TASK STATEMENT: Look through the material below and say how many of its lines carry the string "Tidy". Only the number should be given.

INFORMATION:

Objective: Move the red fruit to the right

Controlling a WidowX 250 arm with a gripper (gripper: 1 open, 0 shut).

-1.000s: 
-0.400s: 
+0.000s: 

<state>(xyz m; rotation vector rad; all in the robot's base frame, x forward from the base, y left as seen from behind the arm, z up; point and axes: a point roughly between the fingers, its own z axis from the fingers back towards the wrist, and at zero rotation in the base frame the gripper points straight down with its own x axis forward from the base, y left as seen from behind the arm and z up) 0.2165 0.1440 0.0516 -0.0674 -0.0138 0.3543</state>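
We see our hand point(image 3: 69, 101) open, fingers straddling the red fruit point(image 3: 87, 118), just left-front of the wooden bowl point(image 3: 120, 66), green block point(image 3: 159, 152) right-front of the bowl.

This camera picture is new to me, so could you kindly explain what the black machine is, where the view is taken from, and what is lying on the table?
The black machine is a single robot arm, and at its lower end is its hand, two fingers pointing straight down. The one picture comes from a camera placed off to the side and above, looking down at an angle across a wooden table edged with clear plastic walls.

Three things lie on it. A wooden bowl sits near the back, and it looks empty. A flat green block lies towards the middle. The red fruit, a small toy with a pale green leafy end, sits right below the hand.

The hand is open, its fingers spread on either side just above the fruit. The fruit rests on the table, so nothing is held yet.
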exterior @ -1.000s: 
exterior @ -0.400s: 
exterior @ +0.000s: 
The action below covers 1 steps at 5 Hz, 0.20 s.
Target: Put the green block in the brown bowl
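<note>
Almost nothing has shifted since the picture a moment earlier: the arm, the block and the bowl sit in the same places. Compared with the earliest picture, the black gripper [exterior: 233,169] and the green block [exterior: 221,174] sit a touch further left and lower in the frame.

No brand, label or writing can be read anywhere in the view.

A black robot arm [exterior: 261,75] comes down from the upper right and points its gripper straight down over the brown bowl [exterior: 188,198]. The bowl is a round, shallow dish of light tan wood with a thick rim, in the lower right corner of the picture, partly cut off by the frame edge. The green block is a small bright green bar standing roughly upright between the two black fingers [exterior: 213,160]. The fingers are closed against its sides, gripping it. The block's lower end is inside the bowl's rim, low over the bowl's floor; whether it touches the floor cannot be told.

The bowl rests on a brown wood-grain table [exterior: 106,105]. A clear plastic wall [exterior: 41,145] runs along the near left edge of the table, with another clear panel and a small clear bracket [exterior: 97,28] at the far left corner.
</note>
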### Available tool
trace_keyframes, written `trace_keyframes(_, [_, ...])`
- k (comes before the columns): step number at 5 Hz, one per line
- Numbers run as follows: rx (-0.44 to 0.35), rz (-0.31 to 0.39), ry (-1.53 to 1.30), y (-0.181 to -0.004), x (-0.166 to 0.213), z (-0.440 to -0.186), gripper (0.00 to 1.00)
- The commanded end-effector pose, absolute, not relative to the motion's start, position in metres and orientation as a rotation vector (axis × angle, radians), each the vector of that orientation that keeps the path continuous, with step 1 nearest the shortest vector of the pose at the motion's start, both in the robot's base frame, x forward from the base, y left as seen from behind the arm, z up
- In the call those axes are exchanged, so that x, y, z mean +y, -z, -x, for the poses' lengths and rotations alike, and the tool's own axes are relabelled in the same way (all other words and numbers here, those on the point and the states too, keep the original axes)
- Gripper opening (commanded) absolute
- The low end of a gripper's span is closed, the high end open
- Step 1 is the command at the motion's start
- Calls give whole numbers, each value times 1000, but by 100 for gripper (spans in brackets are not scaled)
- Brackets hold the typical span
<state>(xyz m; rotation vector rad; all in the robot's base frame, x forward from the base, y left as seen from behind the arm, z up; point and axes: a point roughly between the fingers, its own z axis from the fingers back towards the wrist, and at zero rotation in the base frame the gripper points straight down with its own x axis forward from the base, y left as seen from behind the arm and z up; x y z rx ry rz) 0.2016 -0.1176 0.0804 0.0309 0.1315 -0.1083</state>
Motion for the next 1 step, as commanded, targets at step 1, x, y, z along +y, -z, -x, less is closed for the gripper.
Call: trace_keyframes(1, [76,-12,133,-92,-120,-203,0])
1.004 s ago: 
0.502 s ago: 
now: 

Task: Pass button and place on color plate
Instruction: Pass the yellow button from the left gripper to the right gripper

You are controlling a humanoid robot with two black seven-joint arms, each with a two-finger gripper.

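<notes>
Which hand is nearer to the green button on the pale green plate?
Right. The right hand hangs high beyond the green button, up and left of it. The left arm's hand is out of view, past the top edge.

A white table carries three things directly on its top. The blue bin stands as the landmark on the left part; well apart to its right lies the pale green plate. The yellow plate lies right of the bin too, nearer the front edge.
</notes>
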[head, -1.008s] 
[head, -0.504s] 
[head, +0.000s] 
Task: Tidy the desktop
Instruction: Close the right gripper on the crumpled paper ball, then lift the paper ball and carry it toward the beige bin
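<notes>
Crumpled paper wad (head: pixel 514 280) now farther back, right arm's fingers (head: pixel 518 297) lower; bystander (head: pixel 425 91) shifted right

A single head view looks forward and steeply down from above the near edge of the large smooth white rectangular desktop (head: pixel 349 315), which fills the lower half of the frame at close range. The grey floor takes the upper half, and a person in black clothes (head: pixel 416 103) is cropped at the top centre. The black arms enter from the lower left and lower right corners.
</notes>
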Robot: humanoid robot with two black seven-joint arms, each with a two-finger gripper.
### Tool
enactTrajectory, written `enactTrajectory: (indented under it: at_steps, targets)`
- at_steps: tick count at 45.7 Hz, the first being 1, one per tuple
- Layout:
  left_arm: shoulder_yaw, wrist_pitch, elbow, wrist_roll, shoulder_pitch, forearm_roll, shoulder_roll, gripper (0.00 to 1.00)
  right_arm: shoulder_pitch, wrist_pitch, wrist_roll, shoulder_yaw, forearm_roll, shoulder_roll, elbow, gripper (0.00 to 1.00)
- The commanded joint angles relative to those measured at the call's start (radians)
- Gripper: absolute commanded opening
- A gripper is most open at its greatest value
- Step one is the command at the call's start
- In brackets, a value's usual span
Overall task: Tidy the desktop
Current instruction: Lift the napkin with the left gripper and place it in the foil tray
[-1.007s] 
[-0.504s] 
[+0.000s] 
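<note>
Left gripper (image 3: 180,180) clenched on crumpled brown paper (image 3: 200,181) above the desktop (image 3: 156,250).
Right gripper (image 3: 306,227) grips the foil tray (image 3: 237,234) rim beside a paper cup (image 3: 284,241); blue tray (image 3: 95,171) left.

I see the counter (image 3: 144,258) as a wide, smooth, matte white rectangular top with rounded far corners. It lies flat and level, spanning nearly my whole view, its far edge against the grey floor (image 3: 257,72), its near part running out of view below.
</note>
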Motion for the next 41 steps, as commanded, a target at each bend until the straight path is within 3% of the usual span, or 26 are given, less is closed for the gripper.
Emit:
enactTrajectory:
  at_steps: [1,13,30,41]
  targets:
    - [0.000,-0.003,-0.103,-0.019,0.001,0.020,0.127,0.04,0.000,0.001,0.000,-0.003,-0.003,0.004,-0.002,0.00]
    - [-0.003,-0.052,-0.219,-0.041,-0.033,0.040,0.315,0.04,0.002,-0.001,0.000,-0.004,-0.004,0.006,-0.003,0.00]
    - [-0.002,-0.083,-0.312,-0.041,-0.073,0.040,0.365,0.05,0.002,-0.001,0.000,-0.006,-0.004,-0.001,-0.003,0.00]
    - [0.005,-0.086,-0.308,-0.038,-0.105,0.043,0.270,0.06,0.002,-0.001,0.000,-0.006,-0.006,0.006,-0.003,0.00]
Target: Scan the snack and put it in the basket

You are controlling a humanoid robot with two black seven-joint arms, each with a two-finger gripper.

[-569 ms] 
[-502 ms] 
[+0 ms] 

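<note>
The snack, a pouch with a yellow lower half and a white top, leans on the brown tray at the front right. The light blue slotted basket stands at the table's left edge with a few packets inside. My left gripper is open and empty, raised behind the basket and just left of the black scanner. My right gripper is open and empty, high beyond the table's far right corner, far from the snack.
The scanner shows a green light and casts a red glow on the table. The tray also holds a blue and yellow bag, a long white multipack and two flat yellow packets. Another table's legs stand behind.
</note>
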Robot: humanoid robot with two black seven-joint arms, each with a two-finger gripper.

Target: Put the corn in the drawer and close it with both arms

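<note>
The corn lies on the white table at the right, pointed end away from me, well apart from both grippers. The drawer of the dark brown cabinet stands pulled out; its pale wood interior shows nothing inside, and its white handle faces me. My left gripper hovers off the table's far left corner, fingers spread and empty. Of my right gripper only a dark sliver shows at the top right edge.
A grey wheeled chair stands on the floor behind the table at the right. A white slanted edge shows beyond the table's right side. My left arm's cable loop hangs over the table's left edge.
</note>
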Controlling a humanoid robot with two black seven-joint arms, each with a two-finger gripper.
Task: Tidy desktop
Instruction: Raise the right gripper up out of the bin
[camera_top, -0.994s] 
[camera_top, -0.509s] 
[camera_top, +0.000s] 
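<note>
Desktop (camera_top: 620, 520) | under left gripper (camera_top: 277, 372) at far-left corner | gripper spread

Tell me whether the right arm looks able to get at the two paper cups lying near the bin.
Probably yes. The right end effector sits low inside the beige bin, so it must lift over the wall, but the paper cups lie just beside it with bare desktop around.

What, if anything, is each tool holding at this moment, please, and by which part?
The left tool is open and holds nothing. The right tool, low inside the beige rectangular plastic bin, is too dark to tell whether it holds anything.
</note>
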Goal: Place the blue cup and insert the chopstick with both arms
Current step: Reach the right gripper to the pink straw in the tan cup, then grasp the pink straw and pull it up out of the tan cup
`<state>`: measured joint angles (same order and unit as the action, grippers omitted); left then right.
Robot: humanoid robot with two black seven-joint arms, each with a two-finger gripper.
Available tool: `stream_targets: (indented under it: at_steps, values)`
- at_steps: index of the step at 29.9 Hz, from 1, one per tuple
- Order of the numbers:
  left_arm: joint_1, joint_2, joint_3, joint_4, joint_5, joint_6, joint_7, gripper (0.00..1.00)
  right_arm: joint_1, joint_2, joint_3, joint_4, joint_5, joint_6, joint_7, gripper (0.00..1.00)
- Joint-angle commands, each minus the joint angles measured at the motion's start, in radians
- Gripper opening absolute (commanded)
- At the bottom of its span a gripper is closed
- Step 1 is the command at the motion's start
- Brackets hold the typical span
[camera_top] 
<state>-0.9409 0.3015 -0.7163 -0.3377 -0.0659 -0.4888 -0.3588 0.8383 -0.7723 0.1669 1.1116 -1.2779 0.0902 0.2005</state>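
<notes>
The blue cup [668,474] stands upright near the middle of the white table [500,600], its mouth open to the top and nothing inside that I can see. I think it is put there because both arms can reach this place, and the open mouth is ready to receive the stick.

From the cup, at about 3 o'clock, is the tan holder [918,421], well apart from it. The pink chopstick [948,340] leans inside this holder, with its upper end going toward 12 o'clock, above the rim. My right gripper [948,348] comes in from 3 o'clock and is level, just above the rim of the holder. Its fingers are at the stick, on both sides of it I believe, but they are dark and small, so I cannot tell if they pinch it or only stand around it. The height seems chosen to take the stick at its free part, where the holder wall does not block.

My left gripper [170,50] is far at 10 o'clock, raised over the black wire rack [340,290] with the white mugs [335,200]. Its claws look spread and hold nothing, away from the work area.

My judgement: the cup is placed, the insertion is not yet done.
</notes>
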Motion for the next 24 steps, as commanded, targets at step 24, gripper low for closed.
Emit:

REPLY TO THE EXERCISE: 3